オックスフォード大学自然史博物館
England
オックスフォード大学自然史博物館(OUMNH)は、イングランドのオックスフォードに位置する名高い博物館で、オックスフォード大学の自然史標本を収蔵しています。1855年から1860年にかけて設立され、オックスフォード内に散在していた科学コレクションと教育施設を一元化する目的で構想されました。主にベンジャミン・ウッドワードが設計し、ジョン・ラスキンの影響を受けたネオゴシック様式の建物は、豪華なガラス屋根の中庭を持ち、装飾的な鋳鉄の柱と英国各地の石材で作られた石柱で支えられています。博物館は化石、鉱物、動物標本などの広範なコレクションを所蔵し、ジョン・トレードスカントやウィリアム・バックランドなどの収集家の貢献も顕著です。また、化学、動物学、数学などの大学の学科が使用する講義室も備えています。隣接するピットリバーズ博物館へは博物館内からアクセス可能で、19世紀の自然物と人間製品の区別を強調した民族学コレクションを収蔵しています。現在、「Life, As We Know It」と呼ばれる大規模な展示刷新プロジェクトが進行中で、展示の近代化と来館者体験の向上を目指しています。コレクションには世界でも重要な中ジュラ紀の恐竜群や軟組織が保存された優れた化石が含まれています。博物館は公共教育と学術研究の両面で活気ある拠点として機能し続けています。
ヒント: 展示刷新作業中の一部閉館期間を避けて訪問計画を立てることをおすすめします。現在の「Life, As We Know It」プロジェクトの状況など、展示の利用可能状況や特別イベントは公式ウェブサイトで確認してください。入場は無料ですが、平日や学校の休暇期間外が静かに楽しめる最適な時間帯です。ピットリバーズ博物館へのアクセスも可能なので、両館をゆっくり見学する時間を確保しましょう。
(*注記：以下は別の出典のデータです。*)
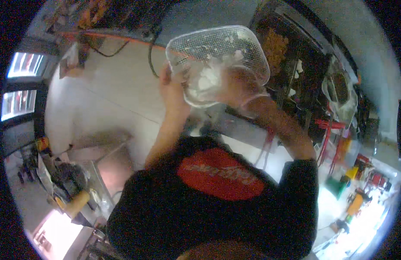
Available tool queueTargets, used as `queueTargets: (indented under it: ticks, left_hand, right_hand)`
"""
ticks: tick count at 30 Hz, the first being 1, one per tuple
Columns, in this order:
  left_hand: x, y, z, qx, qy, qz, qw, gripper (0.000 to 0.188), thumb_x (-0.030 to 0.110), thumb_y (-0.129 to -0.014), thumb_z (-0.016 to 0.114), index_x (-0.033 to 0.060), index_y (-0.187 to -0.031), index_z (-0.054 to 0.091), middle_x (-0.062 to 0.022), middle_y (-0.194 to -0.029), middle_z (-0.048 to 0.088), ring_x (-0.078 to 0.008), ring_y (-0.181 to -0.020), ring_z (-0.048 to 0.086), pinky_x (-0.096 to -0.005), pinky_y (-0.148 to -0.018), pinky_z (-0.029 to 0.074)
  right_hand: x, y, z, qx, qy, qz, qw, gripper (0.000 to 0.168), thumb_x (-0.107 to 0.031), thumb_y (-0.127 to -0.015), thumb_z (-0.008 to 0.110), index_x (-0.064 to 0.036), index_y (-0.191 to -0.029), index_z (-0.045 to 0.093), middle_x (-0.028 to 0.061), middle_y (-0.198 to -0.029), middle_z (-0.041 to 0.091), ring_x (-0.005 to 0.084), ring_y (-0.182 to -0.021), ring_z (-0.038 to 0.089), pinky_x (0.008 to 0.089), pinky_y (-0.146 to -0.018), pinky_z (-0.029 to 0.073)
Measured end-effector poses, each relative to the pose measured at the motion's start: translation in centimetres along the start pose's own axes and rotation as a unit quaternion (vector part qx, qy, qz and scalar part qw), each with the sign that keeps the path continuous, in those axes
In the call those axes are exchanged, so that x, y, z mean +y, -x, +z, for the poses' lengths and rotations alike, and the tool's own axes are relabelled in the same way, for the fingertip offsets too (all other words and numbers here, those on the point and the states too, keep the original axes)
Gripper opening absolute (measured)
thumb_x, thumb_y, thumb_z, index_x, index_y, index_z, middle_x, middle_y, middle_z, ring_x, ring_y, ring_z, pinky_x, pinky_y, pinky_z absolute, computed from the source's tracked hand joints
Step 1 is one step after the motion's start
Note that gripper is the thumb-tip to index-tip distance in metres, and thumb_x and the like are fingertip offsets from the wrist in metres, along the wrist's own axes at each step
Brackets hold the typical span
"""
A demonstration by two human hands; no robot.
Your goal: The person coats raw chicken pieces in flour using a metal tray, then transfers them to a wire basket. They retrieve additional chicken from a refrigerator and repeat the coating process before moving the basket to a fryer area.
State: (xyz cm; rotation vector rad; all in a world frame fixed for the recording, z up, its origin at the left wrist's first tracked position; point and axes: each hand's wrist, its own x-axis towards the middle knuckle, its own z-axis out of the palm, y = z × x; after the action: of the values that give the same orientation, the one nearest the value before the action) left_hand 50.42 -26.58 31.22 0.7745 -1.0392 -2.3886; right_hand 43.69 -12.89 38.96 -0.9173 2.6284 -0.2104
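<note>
A white mesh basket (pixel 216 45) with a rounded rim is held up, tilted, in front of my chest. My left hand (pixel 174 83) grips its left side, thumb near the rim. My right hand (pixel 241 84) reaches over the basket's near right part, blurred by motion. What looks like a clear plastic glove shows around the right wrist. A soft white clump (pixel 208 79) lies between the hands, against the basket. Whether the right fingers hold this clump is too blurred to tell. Pale bits stick to the mesh.
A broad pale surface (pixel 99 87) spreads at left, with a dark cable (pixel 151 55) near the basket. To the right are a clear plastic bag (pixel 341 94) and a red stool-like frame (pixel 330 125). A yellow roll-shaped object (pixel 77 204) sits low at left.
</note>
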Motion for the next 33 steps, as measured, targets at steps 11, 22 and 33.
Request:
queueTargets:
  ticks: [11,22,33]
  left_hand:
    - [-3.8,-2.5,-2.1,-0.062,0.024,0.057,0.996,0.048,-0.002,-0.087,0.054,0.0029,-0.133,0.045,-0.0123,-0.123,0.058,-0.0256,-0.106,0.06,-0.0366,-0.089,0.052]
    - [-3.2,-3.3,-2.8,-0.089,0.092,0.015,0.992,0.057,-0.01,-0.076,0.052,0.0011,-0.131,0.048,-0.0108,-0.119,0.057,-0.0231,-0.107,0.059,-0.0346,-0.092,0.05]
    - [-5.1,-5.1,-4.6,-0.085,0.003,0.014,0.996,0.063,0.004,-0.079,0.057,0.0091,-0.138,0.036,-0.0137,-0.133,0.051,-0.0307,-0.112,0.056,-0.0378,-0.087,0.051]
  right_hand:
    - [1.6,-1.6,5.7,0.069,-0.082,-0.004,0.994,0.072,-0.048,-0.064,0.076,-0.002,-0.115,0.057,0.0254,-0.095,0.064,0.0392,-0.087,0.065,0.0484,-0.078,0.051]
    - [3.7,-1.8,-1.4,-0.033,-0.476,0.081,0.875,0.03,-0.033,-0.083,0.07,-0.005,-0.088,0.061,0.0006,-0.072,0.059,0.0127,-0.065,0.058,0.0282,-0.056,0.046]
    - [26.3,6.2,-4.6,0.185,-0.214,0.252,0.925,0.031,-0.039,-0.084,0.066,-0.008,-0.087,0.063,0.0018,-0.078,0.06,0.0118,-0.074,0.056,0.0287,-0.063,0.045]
事前予約は不要ですが、団体訪問の場合は事前の手配が有利です。
興味深い事実
- •博物館の石柱は地質学者ジョン・フィリップスが選んだ英国各地の異なる石材で作られている。
- •建物の設計は19世紀の著名な美術評論家ジョン・ラスキンの影響を受けており、建築に自然の形態を取り入れることを推奨している。
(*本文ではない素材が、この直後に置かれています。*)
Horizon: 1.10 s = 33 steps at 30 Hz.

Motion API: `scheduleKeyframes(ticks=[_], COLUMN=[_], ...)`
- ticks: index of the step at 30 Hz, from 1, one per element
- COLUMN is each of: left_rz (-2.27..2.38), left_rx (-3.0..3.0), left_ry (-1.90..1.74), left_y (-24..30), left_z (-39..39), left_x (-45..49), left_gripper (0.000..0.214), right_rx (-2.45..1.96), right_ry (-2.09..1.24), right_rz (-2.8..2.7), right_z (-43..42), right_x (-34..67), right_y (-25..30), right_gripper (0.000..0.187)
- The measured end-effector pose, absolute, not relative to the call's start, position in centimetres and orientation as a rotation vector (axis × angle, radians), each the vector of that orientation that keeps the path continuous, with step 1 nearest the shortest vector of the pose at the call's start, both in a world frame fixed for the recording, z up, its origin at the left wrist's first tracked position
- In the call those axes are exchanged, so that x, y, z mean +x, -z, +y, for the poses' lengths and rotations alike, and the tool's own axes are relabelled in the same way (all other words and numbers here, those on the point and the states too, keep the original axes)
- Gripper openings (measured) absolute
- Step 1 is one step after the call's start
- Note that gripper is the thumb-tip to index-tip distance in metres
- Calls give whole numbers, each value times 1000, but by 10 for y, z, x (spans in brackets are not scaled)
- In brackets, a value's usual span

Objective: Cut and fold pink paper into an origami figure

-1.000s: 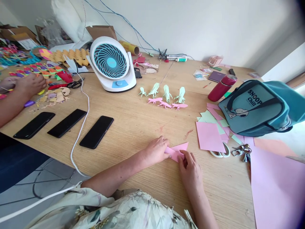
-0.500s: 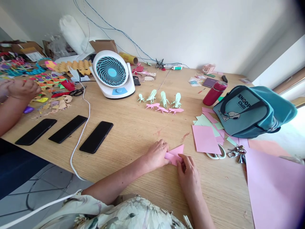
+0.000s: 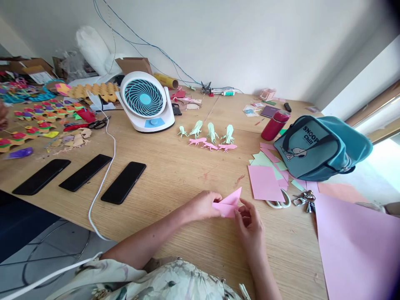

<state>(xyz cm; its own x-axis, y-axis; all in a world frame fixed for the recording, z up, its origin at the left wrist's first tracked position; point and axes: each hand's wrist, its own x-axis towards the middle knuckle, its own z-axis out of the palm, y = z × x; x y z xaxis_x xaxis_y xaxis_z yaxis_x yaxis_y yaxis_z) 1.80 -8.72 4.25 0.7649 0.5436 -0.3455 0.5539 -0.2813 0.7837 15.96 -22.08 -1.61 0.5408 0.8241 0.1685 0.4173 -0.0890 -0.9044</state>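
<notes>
Head view: left hand (image 3: 204, 206) grips left end of folded pink paper (image 3: 229, 209), over the table (image 3: 168, 162) near its front edge; right hand (image 3: 252, 223), fingers curled, pinches right edge. Pink sheet (image 3: 265, 183) partly covers white-handled scissors (image 3: 280, 203), right. Beyond hands: four green paper figures (image 3: 211, 132), three pink ones (image 3: 209, 146). Left: three black phones (image 3: 123, 182).

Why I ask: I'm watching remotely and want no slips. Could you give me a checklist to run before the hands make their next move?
1. Left hand has a grip on the folded pink paper: ok, at its left end.
2. Right hand has a grip too: ok, fingertips at its right side.
3. White cable apart from the paper: ok, off to the left.
4. White-handled scissors uncovered: not ok, a pink sheet overlaps them.
5. Creases sharp: cannot tell, too small.
</notes>
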Motion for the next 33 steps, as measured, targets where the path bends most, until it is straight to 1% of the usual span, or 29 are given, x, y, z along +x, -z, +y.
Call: scheduleKeyframes(ticks=[3,6,8,10,12,17,21,24,26,28,31,33], left_rz=[724,648,610,559,512,466,437,441,526,653,614,529], left_rx=[1500,1240,1069,921,820,699,656,712,874,1179,1635,1890], left_ry=[-6,9,58,119,172,222,207,159,-39,-391,-688,-802], left_y=[-41,-37,-35,-33,-32,-31,-30,-33,-39,-49,-64,-72], left_z=[-77,-69,-66,-64,-62,-58,-52,-46,-45,-45,-47,-49], left_x=[16,13,9,6,4,1,-1,-2,-2,-2,-2,1], left_gripper=[37,53,60,59,55,49,51,61,64,55,46,43], right_rx=[-1588,-1534,-1502,-1487,-1481,-1482,-1399,-1375,-1412,-1437,-1383,-1330], right_ry=[-471,-335,-319,-347,-339,-241,-282,-371,-458,-560,-734,-814], right_rz=[-976,-1182,-1378,-1532,-1629,-1804,-1804,-1660,-1465,-1171,-766,-629], right_z=[-223,-226,-227,-226,-221,-202,-188,-181,-178,-175,-172,-171], right_x=[165,170,172,174,176,181,181,179,177,175,172,171], right_y=[10,0,-8,-15,-21,-36,-43,-40,-35,-27,-20,-18], right_gripper=[32,26,30,40,44,33,19,8,4,10,25,28])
- •博物館は世界でも重要な中ジュラ紀の恐竜化石コレクションを所蔵し、軟組織が保存された標本も含まれている。
- •博物館の建設資金の一部は聖書の販売収益によって賄われた。
- •博物館は隣接するピットリバーズ博物館への唯一の一般公開入口を提供しており、民族学コレクションを収蔵している。
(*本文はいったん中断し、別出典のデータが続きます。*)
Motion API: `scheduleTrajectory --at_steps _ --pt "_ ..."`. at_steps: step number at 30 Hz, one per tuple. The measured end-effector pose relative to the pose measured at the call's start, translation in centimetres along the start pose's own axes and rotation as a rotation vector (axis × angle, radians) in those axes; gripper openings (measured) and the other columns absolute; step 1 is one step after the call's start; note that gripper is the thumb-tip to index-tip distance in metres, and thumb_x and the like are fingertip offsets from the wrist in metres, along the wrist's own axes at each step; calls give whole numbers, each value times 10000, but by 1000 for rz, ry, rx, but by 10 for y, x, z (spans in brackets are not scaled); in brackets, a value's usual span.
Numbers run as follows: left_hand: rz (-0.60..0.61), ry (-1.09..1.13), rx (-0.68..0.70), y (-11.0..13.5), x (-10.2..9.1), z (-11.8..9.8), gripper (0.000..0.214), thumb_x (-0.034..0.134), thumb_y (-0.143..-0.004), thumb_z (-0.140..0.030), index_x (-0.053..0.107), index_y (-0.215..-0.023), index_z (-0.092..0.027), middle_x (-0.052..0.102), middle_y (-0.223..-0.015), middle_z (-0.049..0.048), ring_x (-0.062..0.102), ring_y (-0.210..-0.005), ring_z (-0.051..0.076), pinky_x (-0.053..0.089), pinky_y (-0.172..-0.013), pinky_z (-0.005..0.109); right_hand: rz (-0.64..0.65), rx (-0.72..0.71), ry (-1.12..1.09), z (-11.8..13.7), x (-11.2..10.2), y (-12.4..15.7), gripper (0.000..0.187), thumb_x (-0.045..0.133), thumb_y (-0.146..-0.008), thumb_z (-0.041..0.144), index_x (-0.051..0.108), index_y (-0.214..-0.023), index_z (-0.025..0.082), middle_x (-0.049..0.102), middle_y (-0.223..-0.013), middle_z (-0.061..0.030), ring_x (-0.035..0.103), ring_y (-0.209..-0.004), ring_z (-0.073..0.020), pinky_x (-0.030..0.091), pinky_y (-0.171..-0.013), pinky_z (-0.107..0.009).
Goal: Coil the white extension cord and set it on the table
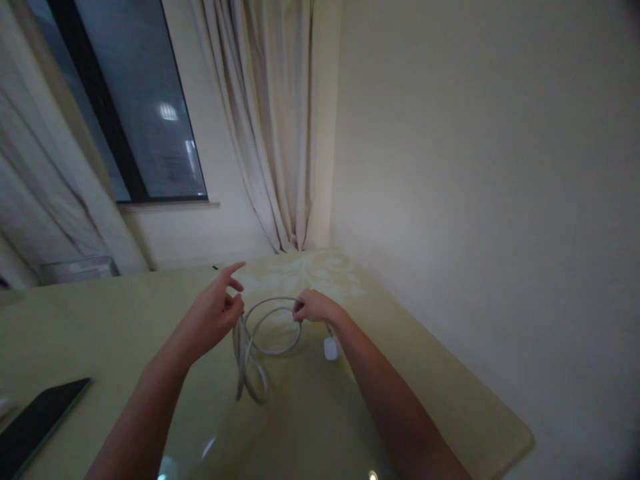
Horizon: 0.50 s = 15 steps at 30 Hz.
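A white cable (253,347) hangs in loose loops above the pale green table (440,373), between my two hands. My left hand (216,312) pinches the coil's left side with thumb and lower fingers, while its index finger points away. My right hand (315,307) is closed on the upper right of the loop. A small white plug block (331,348) dangles from the cable just under my right wrist. The lowest loop sags toward the tabletop.
A dark flat device (35,420), like a tablet or phone, lies at the table's left front. The table fits into a room corner, with a plain wall on the right, a cream curtain (280,120) behind and a dark window (135,100) at back left.
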<state>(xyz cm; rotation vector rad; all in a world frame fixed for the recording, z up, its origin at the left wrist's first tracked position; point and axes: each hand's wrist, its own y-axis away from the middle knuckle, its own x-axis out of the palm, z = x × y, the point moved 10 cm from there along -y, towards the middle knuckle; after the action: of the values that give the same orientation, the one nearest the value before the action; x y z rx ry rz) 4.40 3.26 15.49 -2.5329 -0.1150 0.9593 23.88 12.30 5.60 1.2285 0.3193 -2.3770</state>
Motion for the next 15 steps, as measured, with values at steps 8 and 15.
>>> scheduleTrajectory --at_steps 8,15 --pt "-233 202 -115 -2 -30 53 573 771 -744 -450 687 -1269 -236 548 -1502 170 585 -1370 374 605 -867 371 -310 -345 -12 62 -75 30 183 697 -874 88 819 -987 164 751 -967 -60 642 -891 -175 449 -854 -293" --pt "-391 799 -671 17 -13 119 421 734 -692 -5 665 -1075 -168 734 -896 68 727 -797 160 576 -671 205 -612 -574 -50 96 -115 73 364 619 -867 -6 807 -1079 222 702 -1064 -57 668 -979 -184 500 -890 -289"
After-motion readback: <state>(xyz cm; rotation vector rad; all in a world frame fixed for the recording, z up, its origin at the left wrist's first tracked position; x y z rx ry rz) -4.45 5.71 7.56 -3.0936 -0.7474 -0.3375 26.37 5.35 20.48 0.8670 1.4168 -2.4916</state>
- •大きなガラス屋根と鋳鉄の柱が特徴的なネオゴシック建築空間は、芸術と科学を融合させている。
歴史
オックスフォード大学自然史博物館は1855年から1860年にかけて建設され、ヘンリー・アクランド卿の発案で大学に散在していた自然科学コレクションと教育施設を統合する目的で設立されました。建物はトーマス・ニューンハム・ディーンとベンジャミン・ウッドワードによるネオゴシック様式で設計され、19世紀の美術評論家ジョン・ラスキンの大きな影響を受けています。当初は複数の科学部門を収容し、コレクションはアシュモリアン博物館やクライストチャーチ博物館の所蔵品を基に拡大しました。1885年から1886年にかけて隣接地にピットリバーズ博物館が建設され、民族学資料を別に収蔵することになりました。科学部門は徐々に他の場所へ移転しましたが、博物館は公共および学術の重要な拠点として存続しています。近年は展示の近代化と解説手法の刷新を目的とした大規模な改修と展示替えが行われています。
場所ガイド
メインコート1860
中央の四角い中庭は、異なる英国産の石で作られた石柱と装飾的な鋳鉄の柱で支えられたガラス屋根を持ち、鉱物標本や化石展示の主要な展示スペースとなっています。
講義室1860
博物館内の歴史的な講義室で、大学の化学、動物学、数学の学科が教育やイベントに使用しています。
古生物学コレクション
中ジュラ紀の恐竜を中心とした世界でも重要なコレクションの一つで、軟組織が保存された標本や、最も初期の複雑な多細胞生物を示す化石も含まれています。
ピットリバーズ博物館へのアクセス1885-1886
博物館は隣接するピットリバーズ博物館への唯一の一般公開入口を提供しており、人間が作った人工物を強調した民族学・人類学コレクションを収蔵しています。